■ TASK
From the first line of the listing to the last, set down everything exactly, but skip the images.

■ INFORMATION SUPPLIED
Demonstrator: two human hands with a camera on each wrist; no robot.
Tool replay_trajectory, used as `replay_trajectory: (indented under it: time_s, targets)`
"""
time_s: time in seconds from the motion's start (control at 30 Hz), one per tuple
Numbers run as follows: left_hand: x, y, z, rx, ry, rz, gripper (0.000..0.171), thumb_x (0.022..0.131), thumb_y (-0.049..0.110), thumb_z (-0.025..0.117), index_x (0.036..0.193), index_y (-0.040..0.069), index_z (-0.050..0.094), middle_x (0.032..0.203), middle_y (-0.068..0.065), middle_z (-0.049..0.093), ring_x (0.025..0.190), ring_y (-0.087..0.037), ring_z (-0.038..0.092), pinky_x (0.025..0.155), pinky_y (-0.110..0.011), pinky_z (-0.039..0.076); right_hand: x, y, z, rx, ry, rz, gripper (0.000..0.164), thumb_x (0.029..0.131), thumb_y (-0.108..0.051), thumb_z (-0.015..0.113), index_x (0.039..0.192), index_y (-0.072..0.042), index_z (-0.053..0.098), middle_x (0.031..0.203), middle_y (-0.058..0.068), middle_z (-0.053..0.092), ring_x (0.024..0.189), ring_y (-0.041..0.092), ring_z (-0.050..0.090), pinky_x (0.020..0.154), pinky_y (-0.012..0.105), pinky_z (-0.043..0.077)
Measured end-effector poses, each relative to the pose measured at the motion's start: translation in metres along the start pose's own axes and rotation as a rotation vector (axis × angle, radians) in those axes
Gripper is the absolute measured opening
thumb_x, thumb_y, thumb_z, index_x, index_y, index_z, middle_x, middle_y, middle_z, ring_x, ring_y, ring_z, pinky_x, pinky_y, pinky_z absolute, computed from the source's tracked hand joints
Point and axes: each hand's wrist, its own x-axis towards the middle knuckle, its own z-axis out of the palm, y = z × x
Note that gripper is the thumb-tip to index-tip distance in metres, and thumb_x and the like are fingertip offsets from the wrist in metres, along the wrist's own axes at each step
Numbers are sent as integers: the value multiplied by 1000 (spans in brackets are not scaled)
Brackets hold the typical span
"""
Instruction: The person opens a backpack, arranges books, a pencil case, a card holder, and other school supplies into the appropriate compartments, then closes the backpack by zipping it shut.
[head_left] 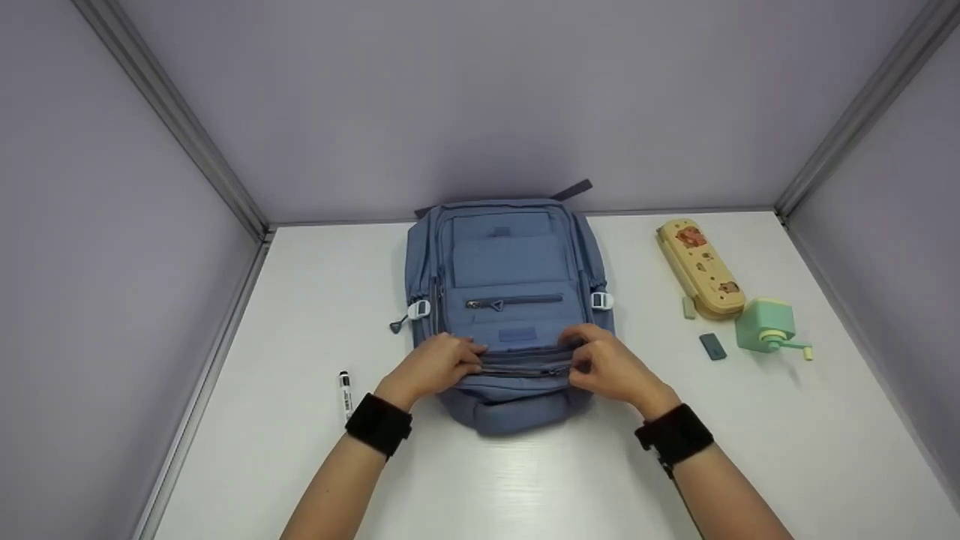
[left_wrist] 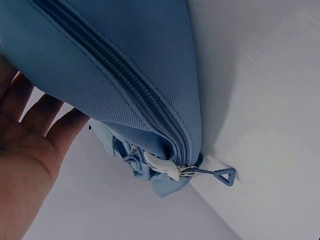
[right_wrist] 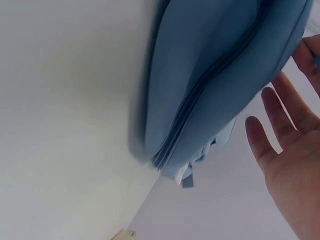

■ REPLY TO THE EXERCISE
Demonstrator: two human hands with a camera on each wrist; no robot.
Tool replay_trajectory, used as `replay_trajectory: (indented under it: time_s, targets)`
"""
time_s: time in seconds from the motion's start (control at 30 Hz), one per tuple
Numbers run as follows: left_hand: x, y, z, rx, ry, rz, gripper (0.000..0.171), thumb_x (0.022..0.131), thumb_y (-0.049..0.110), thumb_z (-0.025..0.117), index_x (0.036..0.193), index_y (-0.040..0.069), index_z (-0.050..0.094), middle_x (0.032..0.203), middle_y (-0.068..0.065), middle_z (-0.049..0.093), ring_x (0.025..0.190), ring_y (-0.087..0.037), ring_z (-0.038..0.092), pinky_x (0.025..0.155), pinky_y (-0.110..0.011), pinky_z (-0.039..0.076); right_hand: x, y, z, rx, ry, rz, gripper (0.000..0.164), thumb_x (0.029..0.131), thumb_y (-0.108..0.051), thumb_z (-0.015..0.113), index_x (0.039..0.192), index_y (-0.072..0.042), index_z (-0.053..0.098), middle_x (0.031..0.203), middle_y (-0.058..0.068), middle_z (-0.053..0.092), ring_x (0.024..0.189), ring_y (-0.041..0.092), ring_z (-0.050..0.090), pinky_x (0.020..0.154), pinky_y (-0.012..0.105), pinky_z (-0.043..0.077)
Measured end-effector poses, each relative to the pose measured at the motion's start: translation in metres along the start pose's own axes and rotation as a rotation vector (axis × angle, radians) in those axes
Gripper is the absolute measured opening
thumb_x, thumb_y, thumb_z, index_x, index_y, index_z, middle_x, middle_y, middle_z, ring_x, ring_y, ring_z, pinky_x, pinky_y, pinky_z absolute, computed from the source's tracked hand joints
Point and axes: each hand's wrist, its own x-axis towards the middle knuckle, its own z-axis out of the palm, y = z × x
Note that gripper is the thumb-tip to index-tip distance in metres, and thumb_x and the like are fingertip offsets from the wrist in metres, along the wrist's own axes at each step
Numbers are sent as integers: the value multiplied by 1000 (spans in brackets are not scaled)
Brackets hold the typical span
"""
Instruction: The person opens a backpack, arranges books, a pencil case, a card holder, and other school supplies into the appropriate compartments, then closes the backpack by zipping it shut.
[head_left] 
[left_wrist] 
[right_wrist] 

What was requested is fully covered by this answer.